Em declarações à agência Lusa, Daniela Figueiredo, investigadora do CINTESIS, no Porto, afirmou hoje que a covid-19 potencia o “agravamento de algumas situações relacionadas com a saúde psicológica” destes doentes que, dado o seu quadro clínico, são de elevado risco de infeção.
“Esta doença por si só já é profundamente exigente. Os tratamentos de hemodiálise implicam uma restruturação quase radical do estilo de vida dos doentes e das suas famílias. Isso, por si só, já leva a que estas pessoas manifestem sintomatologia depressiva bastante significativa e esta situação de pandemia potencia o agravamento destas questões”, sublinhou.
A doença renal crónica assenta numa diminuição lenta e progressiva, durante meses ou anos, da capacidade de os rins filtrarem resíduos metabólicos do sangue.
A investigadora e docente na Universidade de Aveiro considerou, por isso, essencial que estes doentes tenham “apoio psicológico de suporte”, por forma a permitir “gerir a ansiedade que lhes está latente” e a manter um regime alimentar adequado, evitando riscos de infeção e outras complicações associadas à doença crónica.
“Os doentes foram reportando algum sofrimento emocional por estarem isolados, por terem medo de sair. Estão na ambiguidade que precisam de se deslocar três vezes por semana às clínicas de diálise. Isto foi causando muito receio e algum stress emocional. De repente, viram-se a par com desafios acrescidos além da condição que já têm”, destacou a investigadora.
As recomendações surgem no âmbito de um estudo exploratório, publicado no jornal científico Seminars in Dialysis, que mostra o “impacto negativo da pandemia em marcadores de doença renal”.
O estudo, desenvolvido com base em dados qualitativos (entrevistas) e dados quantitativos (marcadores analíticos) de 20 doentes renais crónicos da mesma unidade de diálise, descreve os impactos da covid-19 ao nível da alimentação, atividade física e efeitos psicológicos.
Segundo Daniela Figueiredo, os investigadores verificaram uma “redução dos valores de adequação de diálise”, que, embora dentro dos valores de referência internacionais, se não forem acautelados podem “agravar-se”.
Outro impacto verificado foi ao nível da alteração das rotinas diárias, com estes doentes a reduzirem a sua atividade física, terem uma alimentação menos adequada às necessidades e evidenciarem dificuldades acrescidas na restrição de líquidos, fatores que “têm um papel determinante no tratamento e controlo da doença renal”.

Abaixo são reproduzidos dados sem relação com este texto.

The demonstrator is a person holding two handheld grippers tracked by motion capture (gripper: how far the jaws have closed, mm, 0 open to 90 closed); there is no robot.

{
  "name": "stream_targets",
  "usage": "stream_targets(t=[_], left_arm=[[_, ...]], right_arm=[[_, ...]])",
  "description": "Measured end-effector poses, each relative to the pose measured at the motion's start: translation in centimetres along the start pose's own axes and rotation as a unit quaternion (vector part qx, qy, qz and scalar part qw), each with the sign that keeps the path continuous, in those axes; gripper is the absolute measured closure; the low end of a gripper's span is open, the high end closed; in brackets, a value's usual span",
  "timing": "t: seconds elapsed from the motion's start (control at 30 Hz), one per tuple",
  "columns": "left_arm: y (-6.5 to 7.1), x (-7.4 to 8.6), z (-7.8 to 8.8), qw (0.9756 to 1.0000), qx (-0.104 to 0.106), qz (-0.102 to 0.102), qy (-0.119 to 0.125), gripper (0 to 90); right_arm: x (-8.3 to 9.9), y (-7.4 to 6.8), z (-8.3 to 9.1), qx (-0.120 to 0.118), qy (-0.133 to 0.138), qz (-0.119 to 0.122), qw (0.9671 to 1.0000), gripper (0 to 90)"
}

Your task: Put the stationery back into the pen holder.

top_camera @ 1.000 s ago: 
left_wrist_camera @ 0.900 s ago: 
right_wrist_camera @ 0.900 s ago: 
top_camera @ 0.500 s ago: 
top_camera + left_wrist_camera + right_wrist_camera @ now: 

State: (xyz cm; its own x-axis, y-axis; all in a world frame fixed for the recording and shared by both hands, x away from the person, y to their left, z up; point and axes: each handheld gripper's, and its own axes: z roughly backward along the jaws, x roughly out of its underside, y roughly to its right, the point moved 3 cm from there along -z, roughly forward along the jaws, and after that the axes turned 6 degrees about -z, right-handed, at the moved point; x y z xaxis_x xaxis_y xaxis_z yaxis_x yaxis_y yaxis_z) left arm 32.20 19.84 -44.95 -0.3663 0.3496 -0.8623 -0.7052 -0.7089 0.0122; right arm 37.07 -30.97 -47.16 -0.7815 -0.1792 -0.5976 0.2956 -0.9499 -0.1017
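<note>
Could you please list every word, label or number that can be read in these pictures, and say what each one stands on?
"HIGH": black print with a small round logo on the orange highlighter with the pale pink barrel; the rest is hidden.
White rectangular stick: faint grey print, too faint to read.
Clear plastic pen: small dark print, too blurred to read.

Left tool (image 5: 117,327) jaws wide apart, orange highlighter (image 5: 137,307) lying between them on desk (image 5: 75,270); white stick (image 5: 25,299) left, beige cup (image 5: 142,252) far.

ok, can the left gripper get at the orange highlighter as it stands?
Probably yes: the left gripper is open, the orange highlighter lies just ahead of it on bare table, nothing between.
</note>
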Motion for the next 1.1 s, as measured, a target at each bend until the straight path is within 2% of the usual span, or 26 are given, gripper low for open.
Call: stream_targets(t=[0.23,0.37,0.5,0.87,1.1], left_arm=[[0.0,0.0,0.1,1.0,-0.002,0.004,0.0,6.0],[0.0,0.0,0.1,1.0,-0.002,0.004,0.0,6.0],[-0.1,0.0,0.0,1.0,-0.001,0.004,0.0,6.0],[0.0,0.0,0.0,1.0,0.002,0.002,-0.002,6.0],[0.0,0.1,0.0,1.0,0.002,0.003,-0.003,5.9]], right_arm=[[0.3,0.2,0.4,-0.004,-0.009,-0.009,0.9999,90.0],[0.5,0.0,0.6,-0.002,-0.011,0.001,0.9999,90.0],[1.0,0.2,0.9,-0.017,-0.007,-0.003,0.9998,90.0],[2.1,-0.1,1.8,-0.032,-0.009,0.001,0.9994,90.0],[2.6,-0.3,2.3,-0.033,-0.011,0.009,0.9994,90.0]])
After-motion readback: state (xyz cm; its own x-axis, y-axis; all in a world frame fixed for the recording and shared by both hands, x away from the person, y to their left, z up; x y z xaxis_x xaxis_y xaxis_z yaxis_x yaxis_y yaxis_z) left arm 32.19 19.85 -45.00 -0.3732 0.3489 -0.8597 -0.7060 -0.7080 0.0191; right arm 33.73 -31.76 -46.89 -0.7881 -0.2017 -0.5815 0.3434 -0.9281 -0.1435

“Estas pessoas tinham mais dificuldade em gerir a sua alimentação porque tinham medo de sair de casa, acabando por restringir a sua alimentação a produtos menos saudáveis e benéficos. Por exemplo, alguns doentes reportaram que a ansiedade lhes levava a ter sempre a boca e garganta secas, isso aumentou o consumo de líquidos o que depois se traduziu, de alguma forma, numa ameaça à sua hemodialise”, sublinhou.
A investigadora e docente destacou ainda que as pessoas com doença renal terminal, numa “combinação explosiva com uma série de fatores de risco” como a idade, diabetes, hipertensão e sistema imunitário mais vulneráveis, são “particularmente suscetíveis à infeção por covid-19”.
O estudo foi desenvolvido no âmbito do projeto “Together We Stand2, financiado pelo programa POCH do Portugal 2020 e pela Fundação para a Ciência e Tecnologia (FCT).
O próximo objetivo da equipa de investigadores é divulgar o impacto que a pandemia teve nos familiares destes doentes.
A pandemia de covid-19 já provocou mais de um milhão e setenta e sete mil mortos e mais de 37,5 milhões de casos de infeção em todo o mundo, segundo um balanço feito pela agência francesa AFP.
Em Portugal, morreram 2.094 pessoas dos 87.913 casos de infeção confirmados, de acordo com o boletim mais recente da Direção-Geral da Saúde.